- Exercise data
[Start of section]
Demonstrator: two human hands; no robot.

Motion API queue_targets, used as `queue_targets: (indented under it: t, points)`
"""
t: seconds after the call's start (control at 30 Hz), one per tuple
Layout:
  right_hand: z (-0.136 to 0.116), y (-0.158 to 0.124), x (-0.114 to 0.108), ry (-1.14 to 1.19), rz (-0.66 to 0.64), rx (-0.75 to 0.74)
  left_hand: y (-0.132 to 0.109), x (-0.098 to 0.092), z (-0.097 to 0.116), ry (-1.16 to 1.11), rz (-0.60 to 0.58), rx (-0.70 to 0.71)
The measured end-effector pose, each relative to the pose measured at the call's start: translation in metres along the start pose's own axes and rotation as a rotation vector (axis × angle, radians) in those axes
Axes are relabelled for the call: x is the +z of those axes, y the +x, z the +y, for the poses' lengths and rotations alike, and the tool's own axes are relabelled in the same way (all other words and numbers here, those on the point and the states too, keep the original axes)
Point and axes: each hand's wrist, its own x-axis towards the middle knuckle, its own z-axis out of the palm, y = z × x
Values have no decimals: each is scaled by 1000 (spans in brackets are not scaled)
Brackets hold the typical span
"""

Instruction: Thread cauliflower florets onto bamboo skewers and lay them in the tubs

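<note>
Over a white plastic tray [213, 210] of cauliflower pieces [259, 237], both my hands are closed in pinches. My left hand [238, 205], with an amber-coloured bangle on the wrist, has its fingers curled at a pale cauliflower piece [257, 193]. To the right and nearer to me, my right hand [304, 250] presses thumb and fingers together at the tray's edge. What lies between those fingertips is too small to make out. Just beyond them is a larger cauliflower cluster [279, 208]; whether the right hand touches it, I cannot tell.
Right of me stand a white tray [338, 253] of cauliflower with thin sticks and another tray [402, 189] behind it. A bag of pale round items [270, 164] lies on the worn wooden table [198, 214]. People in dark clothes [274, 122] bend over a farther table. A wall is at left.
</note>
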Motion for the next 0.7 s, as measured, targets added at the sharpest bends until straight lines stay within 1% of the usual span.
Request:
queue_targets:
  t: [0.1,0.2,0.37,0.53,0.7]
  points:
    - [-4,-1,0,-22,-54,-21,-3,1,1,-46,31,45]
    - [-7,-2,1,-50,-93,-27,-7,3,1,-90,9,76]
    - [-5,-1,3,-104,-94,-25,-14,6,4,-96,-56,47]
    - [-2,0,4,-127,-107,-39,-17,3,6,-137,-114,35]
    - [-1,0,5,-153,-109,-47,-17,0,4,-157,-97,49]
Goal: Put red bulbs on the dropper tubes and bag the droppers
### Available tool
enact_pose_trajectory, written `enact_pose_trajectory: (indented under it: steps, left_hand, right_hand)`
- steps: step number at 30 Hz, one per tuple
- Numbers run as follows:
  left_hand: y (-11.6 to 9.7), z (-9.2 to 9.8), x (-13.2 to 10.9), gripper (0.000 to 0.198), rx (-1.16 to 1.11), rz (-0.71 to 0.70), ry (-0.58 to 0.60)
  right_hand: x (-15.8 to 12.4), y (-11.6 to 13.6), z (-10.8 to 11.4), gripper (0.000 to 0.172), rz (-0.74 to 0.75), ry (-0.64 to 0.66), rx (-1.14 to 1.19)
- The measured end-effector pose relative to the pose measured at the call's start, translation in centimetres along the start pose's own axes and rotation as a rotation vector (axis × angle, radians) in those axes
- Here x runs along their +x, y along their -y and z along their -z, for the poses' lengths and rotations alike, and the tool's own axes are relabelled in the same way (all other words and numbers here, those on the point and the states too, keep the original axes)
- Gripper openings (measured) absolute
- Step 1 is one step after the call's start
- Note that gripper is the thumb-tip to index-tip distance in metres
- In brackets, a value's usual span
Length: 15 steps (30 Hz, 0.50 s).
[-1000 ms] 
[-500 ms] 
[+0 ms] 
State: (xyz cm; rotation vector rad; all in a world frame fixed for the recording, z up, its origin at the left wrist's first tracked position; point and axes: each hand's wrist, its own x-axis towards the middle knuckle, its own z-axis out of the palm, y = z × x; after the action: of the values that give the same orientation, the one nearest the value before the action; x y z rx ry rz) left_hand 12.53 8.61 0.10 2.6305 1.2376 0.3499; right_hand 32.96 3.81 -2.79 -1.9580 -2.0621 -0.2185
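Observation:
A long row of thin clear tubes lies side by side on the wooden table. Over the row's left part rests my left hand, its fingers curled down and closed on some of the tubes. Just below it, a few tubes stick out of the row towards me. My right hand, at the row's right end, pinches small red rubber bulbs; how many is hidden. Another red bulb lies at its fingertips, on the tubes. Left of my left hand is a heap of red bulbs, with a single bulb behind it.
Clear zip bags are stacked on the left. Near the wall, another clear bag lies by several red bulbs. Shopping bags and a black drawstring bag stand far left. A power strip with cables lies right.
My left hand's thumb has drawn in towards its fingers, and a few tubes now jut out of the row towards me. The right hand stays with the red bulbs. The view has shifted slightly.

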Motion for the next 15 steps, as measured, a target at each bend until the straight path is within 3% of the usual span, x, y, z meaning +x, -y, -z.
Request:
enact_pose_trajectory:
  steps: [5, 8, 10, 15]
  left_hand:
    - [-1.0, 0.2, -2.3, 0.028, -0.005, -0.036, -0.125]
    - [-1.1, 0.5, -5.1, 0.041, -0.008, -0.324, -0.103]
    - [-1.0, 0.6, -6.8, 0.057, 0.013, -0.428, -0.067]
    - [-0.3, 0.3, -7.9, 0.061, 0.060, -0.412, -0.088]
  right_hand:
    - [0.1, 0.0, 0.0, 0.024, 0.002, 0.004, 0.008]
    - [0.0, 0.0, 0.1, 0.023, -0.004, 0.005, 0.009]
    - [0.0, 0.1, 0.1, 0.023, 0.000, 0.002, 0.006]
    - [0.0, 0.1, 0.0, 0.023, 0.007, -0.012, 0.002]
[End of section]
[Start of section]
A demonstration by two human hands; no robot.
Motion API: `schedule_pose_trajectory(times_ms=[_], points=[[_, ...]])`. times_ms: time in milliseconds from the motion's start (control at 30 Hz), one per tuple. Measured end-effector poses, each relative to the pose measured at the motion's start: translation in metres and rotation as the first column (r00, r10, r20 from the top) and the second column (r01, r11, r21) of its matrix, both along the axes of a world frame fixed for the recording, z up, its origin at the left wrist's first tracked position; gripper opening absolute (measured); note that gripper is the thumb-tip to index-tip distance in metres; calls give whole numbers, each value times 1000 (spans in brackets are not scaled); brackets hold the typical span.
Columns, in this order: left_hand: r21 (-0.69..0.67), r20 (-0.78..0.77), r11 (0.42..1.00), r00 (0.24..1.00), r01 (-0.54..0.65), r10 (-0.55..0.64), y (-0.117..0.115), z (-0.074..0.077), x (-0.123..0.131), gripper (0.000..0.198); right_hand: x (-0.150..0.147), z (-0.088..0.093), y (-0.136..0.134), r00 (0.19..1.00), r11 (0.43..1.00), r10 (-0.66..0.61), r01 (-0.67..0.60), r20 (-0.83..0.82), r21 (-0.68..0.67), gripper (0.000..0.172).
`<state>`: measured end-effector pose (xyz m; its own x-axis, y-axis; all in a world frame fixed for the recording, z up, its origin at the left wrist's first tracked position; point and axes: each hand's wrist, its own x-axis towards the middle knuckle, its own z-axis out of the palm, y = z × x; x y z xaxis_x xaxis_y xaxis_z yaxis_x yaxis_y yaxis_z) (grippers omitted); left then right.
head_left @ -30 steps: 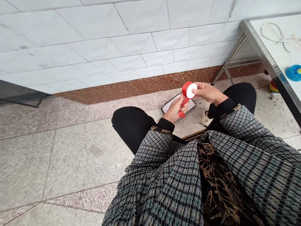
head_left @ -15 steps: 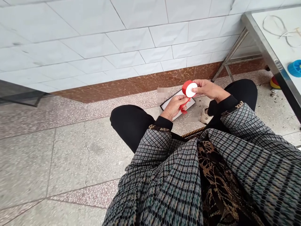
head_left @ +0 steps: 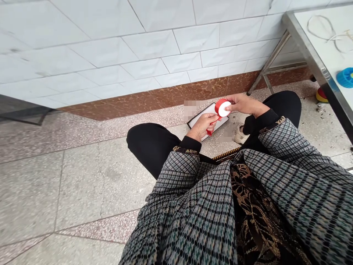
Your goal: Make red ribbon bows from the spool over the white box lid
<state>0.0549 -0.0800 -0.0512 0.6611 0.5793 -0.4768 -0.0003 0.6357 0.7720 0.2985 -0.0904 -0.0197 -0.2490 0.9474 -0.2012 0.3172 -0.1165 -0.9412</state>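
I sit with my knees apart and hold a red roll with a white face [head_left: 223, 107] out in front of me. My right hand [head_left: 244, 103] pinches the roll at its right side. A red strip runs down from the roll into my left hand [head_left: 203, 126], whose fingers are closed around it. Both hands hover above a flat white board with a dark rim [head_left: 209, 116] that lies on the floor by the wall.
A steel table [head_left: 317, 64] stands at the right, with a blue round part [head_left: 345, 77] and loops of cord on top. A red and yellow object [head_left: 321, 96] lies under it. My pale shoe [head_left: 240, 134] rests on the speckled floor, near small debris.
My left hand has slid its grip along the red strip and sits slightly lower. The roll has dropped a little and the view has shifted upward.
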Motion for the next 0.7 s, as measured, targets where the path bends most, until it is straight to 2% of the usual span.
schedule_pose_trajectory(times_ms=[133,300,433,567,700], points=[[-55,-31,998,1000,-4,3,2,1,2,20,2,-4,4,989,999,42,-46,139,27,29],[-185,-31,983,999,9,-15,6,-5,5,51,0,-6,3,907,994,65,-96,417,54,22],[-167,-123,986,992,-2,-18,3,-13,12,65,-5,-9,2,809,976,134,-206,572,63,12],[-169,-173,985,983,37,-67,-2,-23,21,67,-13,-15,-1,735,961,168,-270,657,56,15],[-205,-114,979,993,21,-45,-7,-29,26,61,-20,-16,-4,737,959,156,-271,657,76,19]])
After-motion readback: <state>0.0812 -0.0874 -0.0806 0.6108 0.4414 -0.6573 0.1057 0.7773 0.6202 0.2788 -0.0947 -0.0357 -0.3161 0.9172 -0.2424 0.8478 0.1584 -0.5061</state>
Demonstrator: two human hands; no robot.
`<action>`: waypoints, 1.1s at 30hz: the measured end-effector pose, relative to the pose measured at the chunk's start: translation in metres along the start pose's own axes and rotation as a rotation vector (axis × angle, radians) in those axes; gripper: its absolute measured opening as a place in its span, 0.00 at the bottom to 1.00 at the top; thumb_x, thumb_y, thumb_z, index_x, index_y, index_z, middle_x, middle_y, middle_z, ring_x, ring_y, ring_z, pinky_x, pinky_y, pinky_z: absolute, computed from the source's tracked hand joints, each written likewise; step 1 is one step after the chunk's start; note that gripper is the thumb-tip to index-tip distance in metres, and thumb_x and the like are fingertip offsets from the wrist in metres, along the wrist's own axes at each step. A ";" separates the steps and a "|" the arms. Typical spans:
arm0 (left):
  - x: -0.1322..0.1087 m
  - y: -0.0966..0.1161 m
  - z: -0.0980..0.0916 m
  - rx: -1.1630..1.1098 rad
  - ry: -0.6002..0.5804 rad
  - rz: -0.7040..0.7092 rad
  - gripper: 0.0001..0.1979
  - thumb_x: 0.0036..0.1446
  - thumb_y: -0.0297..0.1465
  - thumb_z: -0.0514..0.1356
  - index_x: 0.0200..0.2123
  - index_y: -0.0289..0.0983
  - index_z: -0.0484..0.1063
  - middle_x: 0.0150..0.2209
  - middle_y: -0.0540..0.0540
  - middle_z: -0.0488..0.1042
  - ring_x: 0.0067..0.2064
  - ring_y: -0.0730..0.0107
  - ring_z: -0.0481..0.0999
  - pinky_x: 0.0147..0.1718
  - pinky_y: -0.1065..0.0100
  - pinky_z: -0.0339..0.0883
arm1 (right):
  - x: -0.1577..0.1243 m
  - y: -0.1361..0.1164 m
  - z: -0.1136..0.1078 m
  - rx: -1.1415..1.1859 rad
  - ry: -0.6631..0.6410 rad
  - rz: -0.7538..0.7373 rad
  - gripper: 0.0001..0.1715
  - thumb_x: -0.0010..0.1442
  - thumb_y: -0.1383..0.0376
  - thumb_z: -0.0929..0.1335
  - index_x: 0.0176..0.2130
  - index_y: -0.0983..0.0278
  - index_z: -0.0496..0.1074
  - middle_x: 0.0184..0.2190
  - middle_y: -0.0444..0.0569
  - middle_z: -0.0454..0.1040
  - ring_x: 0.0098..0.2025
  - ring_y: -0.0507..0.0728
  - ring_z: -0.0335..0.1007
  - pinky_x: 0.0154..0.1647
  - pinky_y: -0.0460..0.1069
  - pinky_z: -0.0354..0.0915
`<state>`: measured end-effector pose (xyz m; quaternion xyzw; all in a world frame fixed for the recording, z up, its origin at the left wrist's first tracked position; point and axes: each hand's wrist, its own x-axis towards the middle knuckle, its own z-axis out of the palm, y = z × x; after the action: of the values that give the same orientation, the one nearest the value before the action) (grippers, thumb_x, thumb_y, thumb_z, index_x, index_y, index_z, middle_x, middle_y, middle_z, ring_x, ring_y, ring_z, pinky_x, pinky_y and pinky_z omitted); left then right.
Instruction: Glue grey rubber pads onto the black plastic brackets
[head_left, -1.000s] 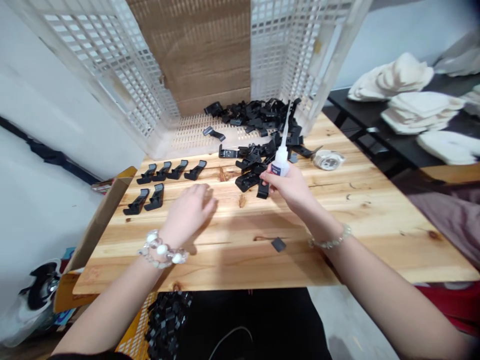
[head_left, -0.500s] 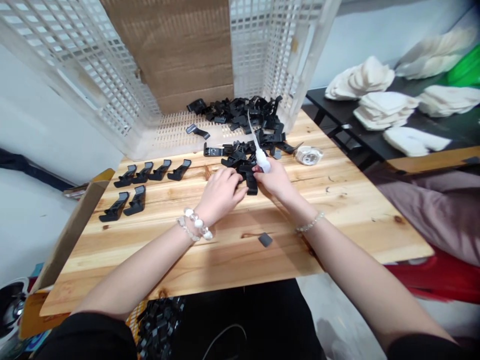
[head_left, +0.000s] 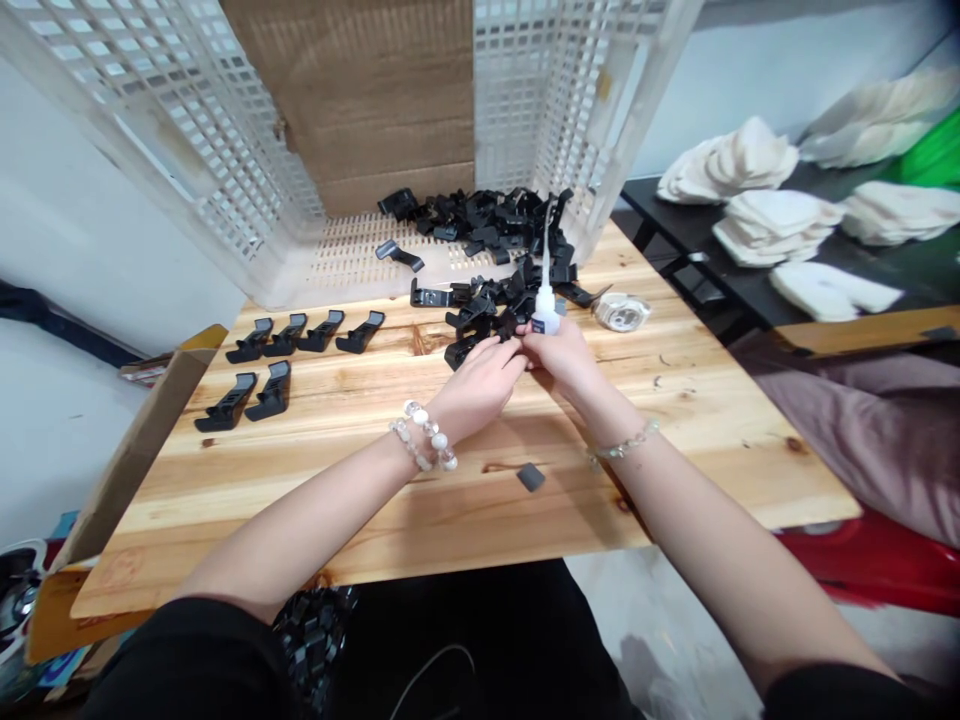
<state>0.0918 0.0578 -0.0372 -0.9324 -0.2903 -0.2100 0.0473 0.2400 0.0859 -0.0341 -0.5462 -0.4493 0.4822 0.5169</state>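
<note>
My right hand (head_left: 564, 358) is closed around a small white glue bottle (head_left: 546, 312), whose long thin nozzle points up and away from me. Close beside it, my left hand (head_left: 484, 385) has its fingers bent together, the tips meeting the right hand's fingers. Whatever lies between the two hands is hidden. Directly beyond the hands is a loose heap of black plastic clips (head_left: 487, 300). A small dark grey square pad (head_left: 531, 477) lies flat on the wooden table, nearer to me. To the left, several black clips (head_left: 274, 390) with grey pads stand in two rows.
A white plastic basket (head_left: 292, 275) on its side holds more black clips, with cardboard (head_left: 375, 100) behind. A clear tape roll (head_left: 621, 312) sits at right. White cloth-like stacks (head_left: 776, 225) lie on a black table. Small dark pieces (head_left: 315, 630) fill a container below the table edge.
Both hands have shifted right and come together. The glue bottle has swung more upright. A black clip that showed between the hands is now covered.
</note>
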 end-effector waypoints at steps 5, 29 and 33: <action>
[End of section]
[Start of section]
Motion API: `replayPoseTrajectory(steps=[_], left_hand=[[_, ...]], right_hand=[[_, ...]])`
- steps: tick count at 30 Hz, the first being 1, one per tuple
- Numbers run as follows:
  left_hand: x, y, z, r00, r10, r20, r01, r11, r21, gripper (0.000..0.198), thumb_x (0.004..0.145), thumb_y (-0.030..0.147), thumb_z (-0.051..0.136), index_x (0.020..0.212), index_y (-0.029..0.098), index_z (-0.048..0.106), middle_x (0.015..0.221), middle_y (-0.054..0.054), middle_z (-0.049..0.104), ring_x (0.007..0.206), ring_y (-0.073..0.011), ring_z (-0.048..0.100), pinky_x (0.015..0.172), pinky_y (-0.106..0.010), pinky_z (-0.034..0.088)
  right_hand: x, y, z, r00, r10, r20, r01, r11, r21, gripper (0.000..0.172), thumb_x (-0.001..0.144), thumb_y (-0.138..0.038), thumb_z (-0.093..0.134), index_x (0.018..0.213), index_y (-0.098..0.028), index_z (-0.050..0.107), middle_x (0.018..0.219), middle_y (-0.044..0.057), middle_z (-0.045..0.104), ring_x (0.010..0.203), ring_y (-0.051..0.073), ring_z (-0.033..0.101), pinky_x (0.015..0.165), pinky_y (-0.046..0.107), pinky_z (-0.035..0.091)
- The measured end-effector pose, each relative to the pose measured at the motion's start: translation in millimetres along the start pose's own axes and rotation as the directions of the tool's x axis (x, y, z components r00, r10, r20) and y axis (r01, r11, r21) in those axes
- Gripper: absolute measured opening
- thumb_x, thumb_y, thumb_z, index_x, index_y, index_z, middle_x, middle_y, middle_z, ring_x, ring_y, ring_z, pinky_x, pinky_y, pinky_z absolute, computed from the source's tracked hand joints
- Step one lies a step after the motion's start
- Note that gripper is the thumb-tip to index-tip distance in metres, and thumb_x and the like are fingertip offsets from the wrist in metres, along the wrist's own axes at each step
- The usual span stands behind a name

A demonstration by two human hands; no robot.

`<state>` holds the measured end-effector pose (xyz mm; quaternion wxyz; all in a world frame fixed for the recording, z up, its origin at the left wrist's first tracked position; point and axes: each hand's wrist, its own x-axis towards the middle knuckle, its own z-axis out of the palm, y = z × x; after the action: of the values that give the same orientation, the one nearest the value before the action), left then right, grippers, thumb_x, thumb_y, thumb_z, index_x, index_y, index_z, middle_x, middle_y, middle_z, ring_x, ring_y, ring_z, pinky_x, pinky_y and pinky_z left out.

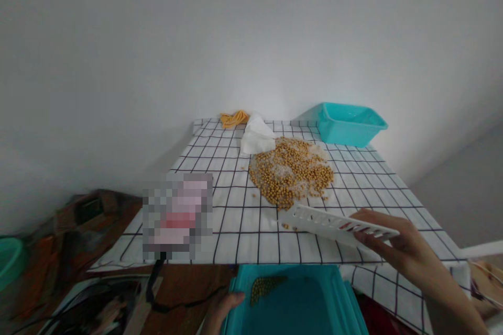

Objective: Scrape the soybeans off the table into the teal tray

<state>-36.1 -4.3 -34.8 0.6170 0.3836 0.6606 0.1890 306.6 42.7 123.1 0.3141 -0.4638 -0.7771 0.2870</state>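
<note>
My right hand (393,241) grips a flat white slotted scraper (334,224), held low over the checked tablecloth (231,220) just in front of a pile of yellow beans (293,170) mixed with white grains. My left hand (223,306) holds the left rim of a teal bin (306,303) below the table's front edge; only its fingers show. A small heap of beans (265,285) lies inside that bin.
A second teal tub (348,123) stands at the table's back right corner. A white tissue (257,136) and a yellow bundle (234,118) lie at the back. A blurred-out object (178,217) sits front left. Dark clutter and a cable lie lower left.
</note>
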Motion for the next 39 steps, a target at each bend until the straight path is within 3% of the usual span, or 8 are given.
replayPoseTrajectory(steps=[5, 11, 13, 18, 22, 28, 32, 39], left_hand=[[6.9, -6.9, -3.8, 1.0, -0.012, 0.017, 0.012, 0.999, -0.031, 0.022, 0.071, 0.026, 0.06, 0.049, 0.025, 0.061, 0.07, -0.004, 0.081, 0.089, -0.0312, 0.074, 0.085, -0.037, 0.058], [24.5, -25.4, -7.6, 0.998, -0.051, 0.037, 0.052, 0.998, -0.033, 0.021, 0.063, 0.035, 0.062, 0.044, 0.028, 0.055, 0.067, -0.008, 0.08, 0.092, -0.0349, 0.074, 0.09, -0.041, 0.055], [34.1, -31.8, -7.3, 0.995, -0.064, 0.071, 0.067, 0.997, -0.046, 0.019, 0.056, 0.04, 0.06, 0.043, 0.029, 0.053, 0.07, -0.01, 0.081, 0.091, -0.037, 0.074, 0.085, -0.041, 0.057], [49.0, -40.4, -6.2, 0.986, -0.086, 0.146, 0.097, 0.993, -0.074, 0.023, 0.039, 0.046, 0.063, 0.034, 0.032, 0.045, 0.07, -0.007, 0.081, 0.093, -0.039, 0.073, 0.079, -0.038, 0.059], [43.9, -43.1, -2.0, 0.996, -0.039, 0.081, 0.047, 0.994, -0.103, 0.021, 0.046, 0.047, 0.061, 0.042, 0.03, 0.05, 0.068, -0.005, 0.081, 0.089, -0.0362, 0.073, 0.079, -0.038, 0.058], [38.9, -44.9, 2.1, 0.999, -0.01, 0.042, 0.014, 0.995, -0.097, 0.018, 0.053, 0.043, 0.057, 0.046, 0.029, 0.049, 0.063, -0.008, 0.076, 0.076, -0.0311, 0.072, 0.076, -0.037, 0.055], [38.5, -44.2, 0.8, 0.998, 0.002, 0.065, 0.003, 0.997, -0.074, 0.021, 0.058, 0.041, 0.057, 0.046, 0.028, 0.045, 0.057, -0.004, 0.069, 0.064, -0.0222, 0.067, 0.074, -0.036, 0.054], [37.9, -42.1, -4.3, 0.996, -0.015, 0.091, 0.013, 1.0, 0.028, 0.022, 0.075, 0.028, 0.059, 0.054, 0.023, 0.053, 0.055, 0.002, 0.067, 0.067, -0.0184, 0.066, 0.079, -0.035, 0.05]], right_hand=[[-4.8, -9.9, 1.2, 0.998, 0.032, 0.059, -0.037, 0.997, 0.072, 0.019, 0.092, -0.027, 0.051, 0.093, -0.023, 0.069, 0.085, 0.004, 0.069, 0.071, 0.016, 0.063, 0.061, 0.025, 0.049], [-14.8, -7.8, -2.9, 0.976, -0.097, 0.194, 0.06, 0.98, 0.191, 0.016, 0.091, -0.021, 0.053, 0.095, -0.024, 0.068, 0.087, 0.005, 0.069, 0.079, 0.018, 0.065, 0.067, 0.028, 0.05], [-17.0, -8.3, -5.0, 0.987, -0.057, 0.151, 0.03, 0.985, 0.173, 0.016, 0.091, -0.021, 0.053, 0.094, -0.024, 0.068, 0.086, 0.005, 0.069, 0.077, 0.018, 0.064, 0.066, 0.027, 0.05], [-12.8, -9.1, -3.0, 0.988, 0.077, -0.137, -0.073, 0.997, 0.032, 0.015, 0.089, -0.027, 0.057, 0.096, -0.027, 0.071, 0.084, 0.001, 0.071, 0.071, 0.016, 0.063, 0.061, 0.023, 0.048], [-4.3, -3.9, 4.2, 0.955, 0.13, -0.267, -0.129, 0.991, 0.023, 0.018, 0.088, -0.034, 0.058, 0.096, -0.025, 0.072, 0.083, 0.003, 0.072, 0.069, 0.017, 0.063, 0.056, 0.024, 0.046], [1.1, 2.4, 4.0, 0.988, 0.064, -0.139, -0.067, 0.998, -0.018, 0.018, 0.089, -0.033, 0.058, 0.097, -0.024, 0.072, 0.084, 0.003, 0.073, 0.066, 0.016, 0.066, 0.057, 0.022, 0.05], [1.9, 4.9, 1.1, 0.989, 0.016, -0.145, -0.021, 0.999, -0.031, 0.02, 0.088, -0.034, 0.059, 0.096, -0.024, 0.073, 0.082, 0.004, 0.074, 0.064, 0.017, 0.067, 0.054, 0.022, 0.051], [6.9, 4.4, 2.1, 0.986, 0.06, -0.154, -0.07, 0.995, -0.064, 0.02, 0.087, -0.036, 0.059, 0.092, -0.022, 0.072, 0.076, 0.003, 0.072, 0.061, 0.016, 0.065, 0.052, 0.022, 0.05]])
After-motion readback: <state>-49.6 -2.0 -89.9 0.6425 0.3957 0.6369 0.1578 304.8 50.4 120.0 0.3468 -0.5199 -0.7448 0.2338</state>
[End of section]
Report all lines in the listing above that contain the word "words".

- Reply
Axes are relabelled for the call: x is the +z of those axes, y the +x, z the +y, for the poses' lengths and rotations alike, and the tool's own axes are relabelled in the same way (all other words and numbers here, those on the point and the states too, keep the original axes)
- Here x runs along their +x, y along their -y and z along their -z, for the poses' lengths and rotations alike, and the tool's own axes are relabelled in the same way (all other words and numbers here, those on the point and the states too, keep the original axes)

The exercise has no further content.